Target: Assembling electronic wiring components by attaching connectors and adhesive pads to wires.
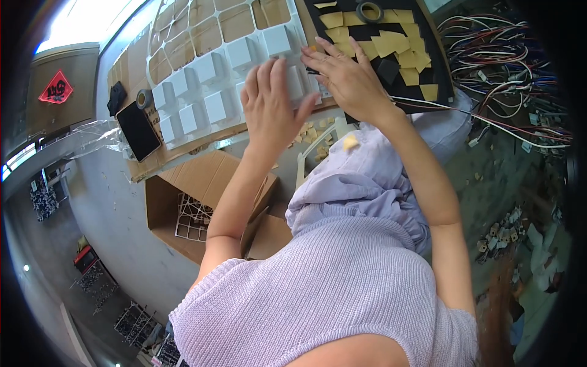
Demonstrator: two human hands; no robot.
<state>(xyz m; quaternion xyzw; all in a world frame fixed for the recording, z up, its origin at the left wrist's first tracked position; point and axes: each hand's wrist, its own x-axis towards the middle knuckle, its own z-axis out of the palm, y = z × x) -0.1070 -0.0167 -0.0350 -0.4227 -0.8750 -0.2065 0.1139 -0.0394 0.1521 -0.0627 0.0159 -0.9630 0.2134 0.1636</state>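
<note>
One loosely spread left hand [269, 104] and one splayed right hand [350, 81] could, pressing unevenly, tip a white square block [241, 53] askew.

A red diamond-shaped sign [56, 87] with dark writing stands on a brown rectangular panel [82, 64]; the flat brown cardboard sheet [136, 60] bears small print. Neither reads clearly.
</note>
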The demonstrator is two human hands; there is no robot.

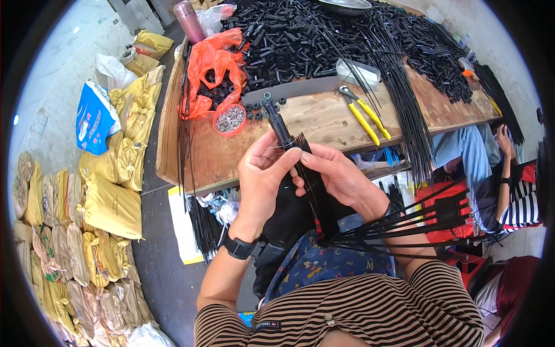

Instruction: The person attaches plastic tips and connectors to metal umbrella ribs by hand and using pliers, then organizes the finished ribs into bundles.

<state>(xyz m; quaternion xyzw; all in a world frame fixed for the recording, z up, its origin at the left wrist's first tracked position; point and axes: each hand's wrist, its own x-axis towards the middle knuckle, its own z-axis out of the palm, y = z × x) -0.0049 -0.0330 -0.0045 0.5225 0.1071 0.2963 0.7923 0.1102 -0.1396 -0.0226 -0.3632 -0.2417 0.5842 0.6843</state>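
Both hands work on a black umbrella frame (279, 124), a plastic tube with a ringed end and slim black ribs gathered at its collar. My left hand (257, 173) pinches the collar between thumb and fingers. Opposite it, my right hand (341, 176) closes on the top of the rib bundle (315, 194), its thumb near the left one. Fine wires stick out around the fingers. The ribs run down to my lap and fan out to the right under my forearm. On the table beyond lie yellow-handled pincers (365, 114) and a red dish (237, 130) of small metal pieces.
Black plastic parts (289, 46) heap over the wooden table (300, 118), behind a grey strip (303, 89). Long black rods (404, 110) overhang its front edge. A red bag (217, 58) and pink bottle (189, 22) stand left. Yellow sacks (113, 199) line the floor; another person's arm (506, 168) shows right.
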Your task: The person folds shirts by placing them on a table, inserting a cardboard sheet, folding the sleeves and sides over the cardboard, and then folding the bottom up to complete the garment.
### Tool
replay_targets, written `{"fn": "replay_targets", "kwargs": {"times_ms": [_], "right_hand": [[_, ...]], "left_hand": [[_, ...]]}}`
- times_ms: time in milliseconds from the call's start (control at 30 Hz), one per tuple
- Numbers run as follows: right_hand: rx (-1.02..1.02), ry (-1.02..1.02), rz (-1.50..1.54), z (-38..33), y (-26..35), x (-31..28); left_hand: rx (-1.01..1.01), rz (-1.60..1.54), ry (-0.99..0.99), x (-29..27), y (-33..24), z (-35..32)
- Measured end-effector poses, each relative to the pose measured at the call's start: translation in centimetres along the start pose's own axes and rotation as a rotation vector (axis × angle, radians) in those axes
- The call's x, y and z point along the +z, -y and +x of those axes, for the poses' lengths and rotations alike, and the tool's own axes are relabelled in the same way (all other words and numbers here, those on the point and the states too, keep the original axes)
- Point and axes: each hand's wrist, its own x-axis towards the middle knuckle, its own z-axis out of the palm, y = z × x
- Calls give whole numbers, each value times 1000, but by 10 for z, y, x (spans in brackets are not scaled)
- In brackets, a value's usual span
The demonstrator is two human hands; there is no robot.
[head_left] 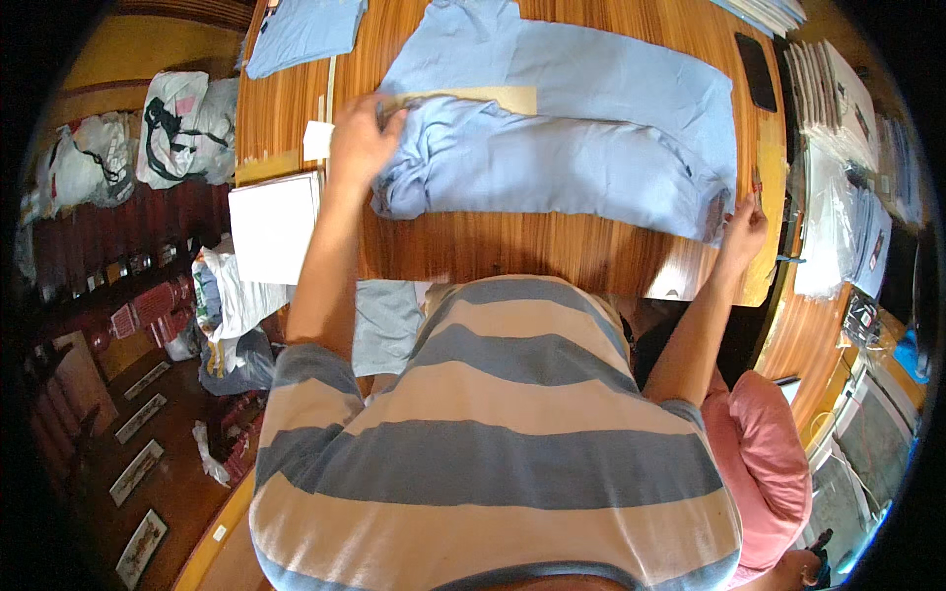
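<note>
A light blue shirt (552,163) lies spread across the wooden table, its near part folded over in a long band. Between the folded band and the far layer shows a flat tan strip (517,99), probably card. At the bunched left end of the fold, my left hand (365,148) has its fingers bent onto the cloth, thumb apart from them. My right hand (746,229) pinches the near right corner of the shirt. Just beyond those fingers is a small red-handled tool (757,181), its kind unclear.
White sheets (274,229) overhang the table's left edge, below a folded blue garment (305,37). A black phone (756,71) lies at the far right. Packed garments (833,103) are stacked beyond the right edge. Plastic bags (182,128) sit to the left. Someone in pink (759,473) is close on my right.
</note>
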Motion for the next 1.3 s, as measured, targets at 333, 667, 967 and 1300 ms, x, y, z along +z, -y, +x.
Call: {"fn": "replay_targets", "kwargs": {"times_ms": [333,667,967,1300], "right_hand": [[-1098,736,-468,-182,154,234],[-1175,911,-455,-68,107,157],[-357,388,-743,55,43,44],[-604,-224,-743,9,48,69]], "left_hand": [[505,-241,38,127,-65,14],[432,-200,-280,142,-66,36],[488,-104,-307,138,-72,39],[531,14,-225,129,-80,21]]}}
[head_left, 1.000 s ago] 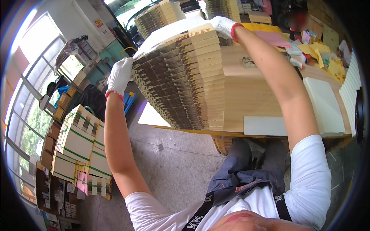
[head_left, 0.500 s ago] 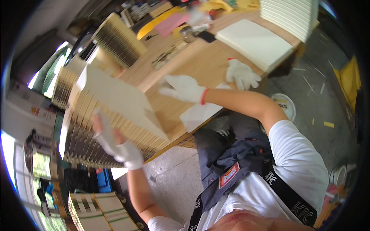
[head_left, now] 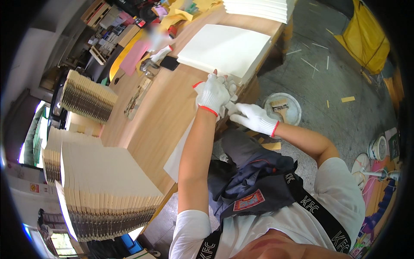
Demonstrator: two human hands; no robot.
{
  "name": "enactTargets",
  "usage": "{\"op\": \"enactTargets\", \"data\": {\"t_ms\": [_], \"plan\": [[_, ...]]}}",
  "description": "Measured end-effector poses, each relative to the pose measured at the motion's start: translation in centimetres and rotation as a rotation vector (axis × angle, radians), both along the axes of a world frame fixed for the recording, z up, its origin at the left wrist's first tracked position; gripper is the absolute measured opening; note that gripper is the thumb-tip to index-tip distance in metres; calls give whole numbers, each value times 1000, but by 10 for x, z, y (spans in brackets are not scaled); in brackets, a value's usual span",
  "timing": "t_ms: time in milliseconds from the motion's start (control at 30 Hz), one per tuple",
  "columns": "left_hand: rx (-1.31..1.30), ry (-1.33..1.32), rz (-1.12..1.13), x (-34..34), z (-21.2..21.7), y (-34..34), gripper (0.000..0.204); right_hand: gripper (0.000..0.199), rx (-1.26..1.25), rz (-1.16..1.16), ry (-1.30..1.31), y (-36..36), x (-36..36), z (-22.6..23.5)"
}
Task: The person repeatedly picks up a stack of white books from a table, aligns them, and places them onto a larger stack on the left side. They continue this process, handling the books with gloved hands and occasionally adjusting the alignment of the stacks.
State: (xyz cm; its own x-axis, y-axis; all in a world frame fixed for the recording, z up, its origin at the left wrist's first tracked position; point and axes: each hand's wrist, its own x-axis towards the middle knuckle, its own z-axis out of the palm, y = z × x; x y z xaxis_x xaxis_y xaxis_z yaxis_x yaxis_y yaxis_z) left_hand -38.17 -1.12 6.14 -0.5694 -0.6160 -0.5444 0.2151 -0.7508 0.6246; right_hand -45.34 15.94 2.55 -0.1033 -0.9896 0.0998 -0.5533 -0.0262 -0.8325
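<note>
My left hand (head_left: 212, 91), in a white knit glove with a red cuff and bare fingertips, lies over a loose white glove (head_left: 233, 89) near the table's front edge. Its fingers bend down onto the loose glove, part of which is hidden beneath. Just right of it, my right hand (head_left: 255, 118), also in a white red-cuffed glove, points its fingers toward the left hand. Thumb and fingers are apart, with nothing visible between them. A flat white stack of sheets (head_left: 224, 48) lies beyond my hands. By my left forearm, a white sheet (head_left: 176, 160) overhangs the edge.
Tall stacks of cream book blocks (head_left: 108, 172) stand on the wooden table (head_left: 148, 140) at left, with another stack (head_left: 88, 97) behind. A black phone (head_left: 169, 63) lies near a pink sheet (head_left: 134, 57). On the floor are a white bucket (head_left: 282, 113) and a yellow bag (head_left: 364, 39).
My left hand has left the book blocks and come over to the loose glove. My right hand has drawn back from the tabletop to beside the left. The view has swung right.
</note>
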Motion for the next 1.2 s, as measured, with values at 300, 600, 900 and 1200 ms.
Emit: {"op": "enactTargets", "data": {"t_ms": [300,600,900,1200], "plan": [[297,-129,151,-36,2,-8,48,30,-6,219,-148,20,-24,-15],[267,25,433,-72,25,-24,38,35,33,123,-236,-2,-56,-2],[-235,85,118,-71,7,-78,26,38,114,-10,-498,-88,-154,6],[-572,-198,58,138,45,-98,30,47,251,-30,-986,-139,-167,52]]}}
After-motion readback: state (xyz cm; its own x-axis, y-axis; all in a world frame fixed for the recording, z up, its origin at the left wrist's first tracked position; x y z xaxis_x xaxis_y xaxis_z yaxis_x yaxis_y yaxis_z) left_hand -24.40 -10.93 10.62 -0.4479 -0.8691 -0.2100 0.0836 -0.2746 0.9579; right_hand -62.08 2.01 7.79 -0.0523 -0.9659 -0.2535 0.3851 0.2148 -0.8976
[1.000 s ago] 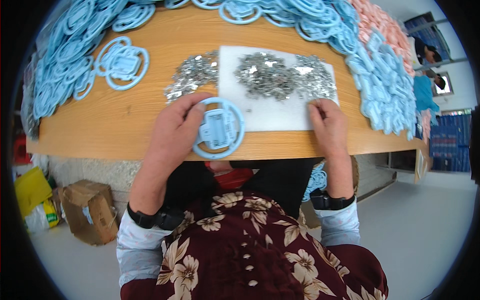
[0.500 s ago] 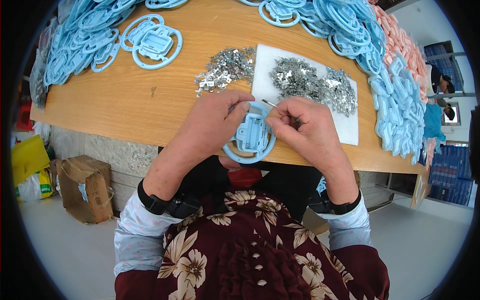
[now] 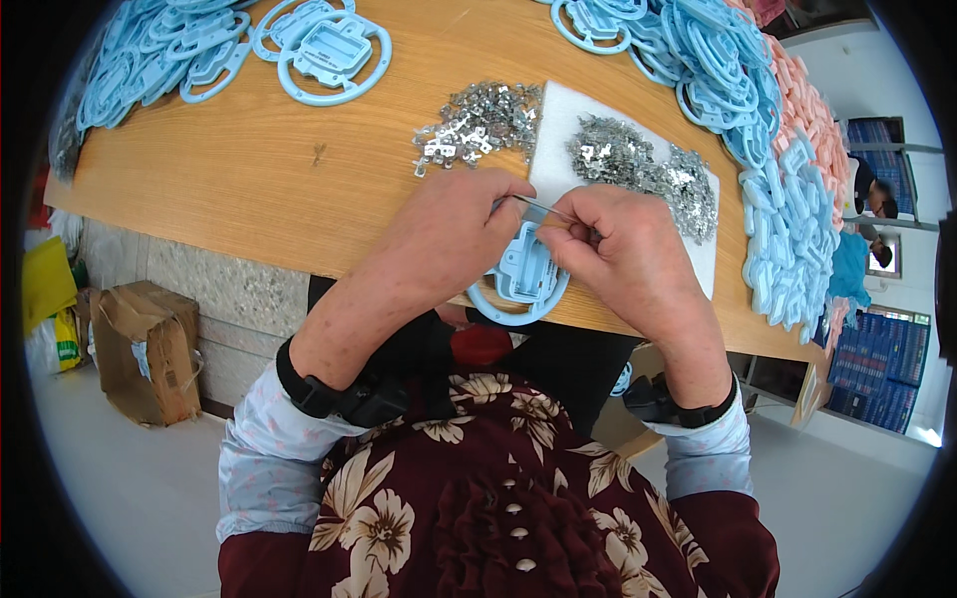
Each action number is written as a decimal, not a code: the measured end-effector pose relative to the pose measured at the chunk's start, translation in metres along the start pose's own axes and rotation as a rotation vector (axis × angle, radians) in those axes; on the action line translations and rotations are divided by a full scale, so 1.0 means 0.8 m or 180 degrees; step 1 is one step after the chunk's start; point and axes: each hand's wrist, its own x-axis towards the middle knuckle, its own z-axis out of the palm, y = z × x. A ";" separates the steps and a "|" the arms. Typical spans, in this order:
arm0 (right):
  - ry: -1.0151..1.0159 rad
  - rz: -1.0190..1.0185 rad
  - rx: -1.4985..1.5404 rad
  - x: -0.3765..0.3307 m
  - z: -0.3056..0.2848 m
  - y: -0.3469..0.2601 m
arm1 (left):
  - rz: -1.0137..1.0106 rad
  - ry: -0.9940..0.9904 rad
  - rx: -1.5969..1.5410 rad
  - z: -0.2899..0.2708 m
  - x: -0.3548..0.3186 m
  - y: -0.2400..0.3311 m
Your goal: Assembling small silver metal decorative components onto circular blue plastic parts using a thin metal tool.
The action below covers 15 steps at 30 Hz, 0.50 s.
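Observation:
A light-blue plastic part shaped like a steering wheel (image 3: 521, 314) lies at the table's front edge below my hands, its upper rim hidden by them. My right hand (image 3: 633, 249) is closed in a pinch on a thin metal tool (image 3: 546, 206), which reaches across toward the left fingertips. My left hand (image 3: 464, 224) is closed above the wheel's upper left side, thumb against the forefinger, at the tool's far end. Whatever small thing sits between those fingers is hidden. Beyond the hands lie small metal clips (image 3: 483, 120) in a loose pile.
A white foam sheet (image 3: 558, 105) bears more small metal pieces (image 3: 613, 149). Two blue wheel parts (image 3: 335, 60) lie at the back left. Heaps of blue wheels (image 3: 159, 60), blue pieces (image 3: 788, 239) and pink pieces (image 3: 807, 110) line the table. A cardboard box (image 3: 148, 354) stands on the floor.
The view has shifted slightly, so the table things sit differently in it. My hands have come closer together, and the tool's tip now meets my left fingers.

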 end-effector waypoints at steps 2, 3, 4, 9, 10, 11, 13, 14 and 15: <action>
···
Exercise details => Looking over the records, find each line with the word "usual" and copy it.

Response to this exercise =>
- In brackets, a value's usual span
  "description": "Measured end-effector poses, each relative to the pose measured at the motion's start: translation in centimetres and rotation as a rotation vector (axis × angle, radians), both along the axes of a world frame fixed for the recording, z up, its origin at the left wrist's first tracked position; gripper is the absolute measured opening; note that gripper is the thumb-tip to index-tip distance in metres; calls give whole numbers, each value times 1000, but by 10 for x, z, y (spans in brackets are not scaled); in brackets, a value's usual span",

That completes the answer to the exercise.